What to produce: When the line containing "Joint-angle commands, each" appears in the entries below, begin printing there and stop after the line containing "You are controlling"; print each of those lines exactly and no other line.

(Stored data entries)
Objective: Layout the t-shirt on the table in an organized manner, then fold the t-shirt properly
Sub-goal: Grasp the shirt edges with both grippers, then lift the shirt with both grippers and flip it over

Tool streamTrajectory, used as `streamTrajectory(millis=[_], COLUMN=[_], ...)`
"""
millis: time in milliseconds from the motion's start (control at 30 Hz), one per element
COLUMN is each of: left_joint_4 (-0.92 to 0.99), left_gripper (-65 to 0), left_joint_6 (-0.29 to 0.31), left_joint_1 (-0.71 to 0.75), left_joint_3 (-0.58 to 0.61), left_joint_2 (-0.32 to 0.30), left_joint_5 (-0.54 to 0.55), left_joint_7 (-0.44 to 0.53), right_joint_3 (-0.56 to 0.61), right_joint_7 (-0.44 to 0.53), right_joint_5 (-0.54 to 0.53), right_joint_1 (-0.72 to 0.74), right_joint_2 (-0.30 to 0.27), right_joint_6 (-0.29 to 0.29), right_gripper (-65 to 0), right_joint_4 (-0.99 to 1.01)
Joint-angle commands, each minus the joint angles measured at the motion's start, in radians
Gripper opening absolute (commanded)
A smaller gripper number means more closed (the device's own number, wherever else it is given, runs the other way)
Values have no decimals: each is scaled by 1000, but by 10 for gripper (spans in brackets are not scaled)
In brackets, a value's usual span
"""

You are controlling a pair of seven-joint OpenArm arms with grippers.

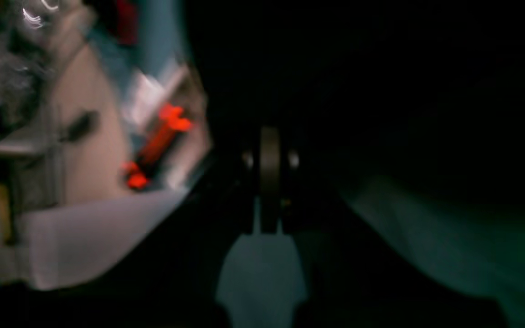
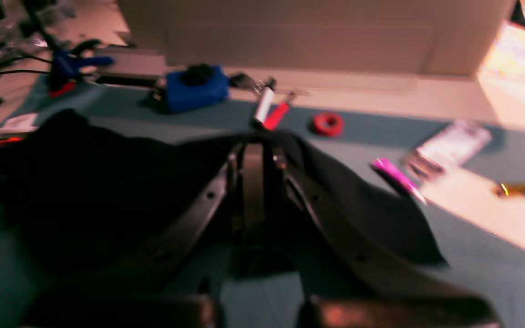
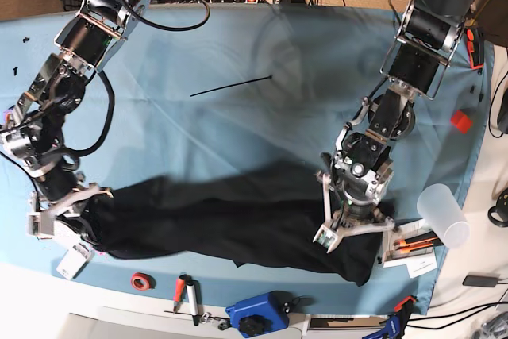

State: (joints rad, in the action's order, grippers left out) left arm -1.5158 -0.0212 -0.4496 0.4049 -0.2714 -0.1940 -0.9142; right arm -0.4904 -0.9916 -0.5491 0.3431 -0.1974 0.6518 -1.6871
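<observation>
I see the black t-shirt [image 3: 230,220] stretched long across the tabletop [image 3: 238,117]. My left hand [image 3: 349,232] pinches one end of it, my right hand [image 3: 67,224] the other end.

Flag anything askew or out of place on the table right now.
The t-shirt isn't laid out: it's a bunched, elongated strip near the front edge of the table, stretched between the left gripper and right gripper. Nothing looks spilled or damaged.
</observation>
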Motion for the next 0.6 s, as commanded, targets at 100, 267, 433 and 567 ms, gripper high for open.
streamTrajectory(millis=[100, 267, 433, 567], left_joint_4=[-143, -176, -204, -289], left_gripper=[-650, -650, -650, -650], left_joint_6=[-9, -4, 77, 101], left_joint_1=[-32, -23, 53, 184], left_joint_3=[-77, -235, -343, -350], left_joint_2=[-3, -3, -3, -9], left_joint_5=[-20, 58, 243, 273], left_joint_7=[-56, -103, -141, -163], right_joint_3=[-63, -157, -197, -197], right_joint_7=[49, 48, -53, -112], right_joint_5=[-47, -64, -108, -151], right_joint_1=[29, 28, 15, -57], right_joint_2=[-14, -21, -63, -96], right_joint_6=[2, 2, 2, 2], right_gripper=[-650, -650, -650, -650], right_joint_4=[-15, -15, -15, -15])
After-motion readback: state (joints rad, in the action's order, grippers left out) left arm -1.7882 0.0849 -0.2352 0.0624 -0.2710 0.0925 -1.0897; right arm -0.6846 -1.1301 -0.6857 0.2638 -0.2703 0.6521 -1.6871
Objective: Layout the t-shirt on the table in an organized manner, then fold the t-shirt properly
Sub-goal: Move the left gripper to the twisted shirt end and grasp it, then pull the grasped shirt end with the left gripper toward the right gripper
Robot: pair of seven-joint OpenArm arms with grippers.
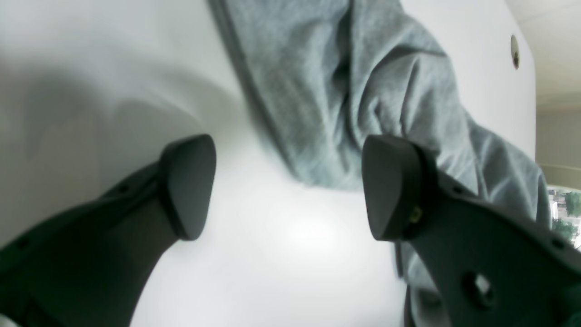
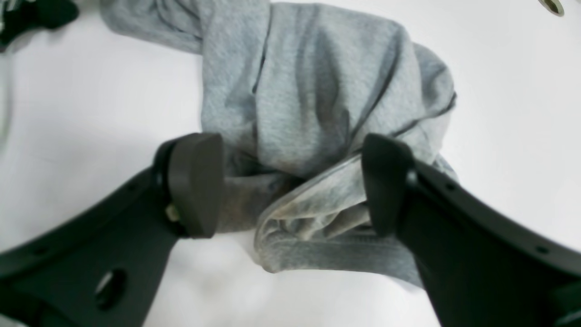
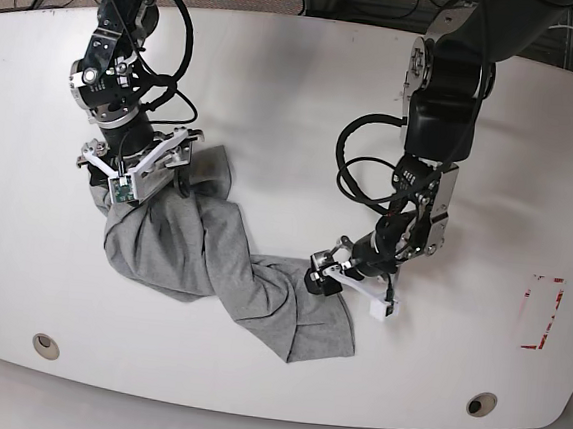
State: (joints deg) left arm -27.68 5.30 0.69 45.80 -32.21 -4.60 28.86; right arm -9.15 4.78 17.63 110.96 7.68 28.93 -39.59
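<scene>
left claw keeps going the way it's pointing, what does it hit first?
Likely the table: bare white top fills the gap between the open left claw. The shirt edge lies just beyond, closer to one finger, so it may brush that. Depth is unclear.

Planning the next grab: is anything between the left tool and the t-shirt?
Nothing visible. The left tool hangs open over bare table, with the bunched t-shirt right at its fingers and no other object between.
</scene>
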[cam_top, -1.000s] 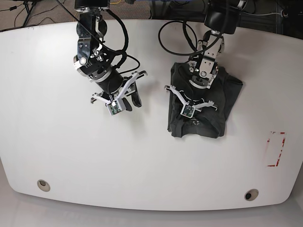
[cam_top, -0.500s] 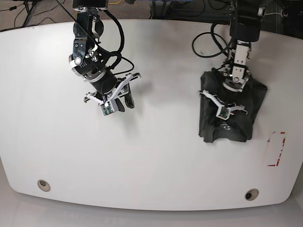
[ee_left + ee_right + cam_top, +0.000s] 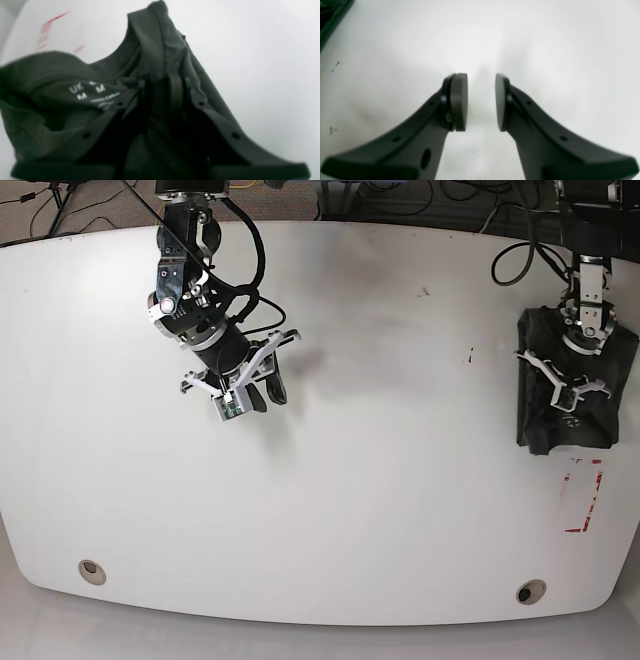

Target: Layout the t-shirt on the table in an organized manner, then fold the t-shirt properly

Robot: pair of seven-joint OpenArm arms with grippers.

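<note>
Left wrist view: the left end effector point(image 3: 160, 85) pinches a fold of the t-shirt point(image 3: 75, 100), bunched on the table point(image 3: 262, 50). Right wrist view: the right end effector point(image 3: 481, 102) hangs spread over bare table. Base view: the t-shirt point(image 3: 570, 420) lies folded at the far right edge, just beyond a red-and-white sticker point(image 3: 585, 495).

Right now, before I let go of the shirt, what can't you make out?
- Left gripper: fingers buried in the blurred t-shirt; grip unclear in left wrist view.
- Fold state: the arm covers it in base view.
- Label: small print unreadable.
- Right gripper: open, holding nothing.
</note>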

Response area:
Joint-angle commands, each minus the joint angles measured at the motion's start, in radians
Gripper opening absolute (commanded)
A smaller gripper number means more closed (the device's own number, wherever else it is given, runs the other way)
Values have no decimals: each is scaled by 1000, but by 10 for gripper (spans in brackets are not scaled)
In brackets, a value's usual span
"""

You are controlling a pair of seven-joint OpenArm arms with grippers.

This exercise requires nothing more.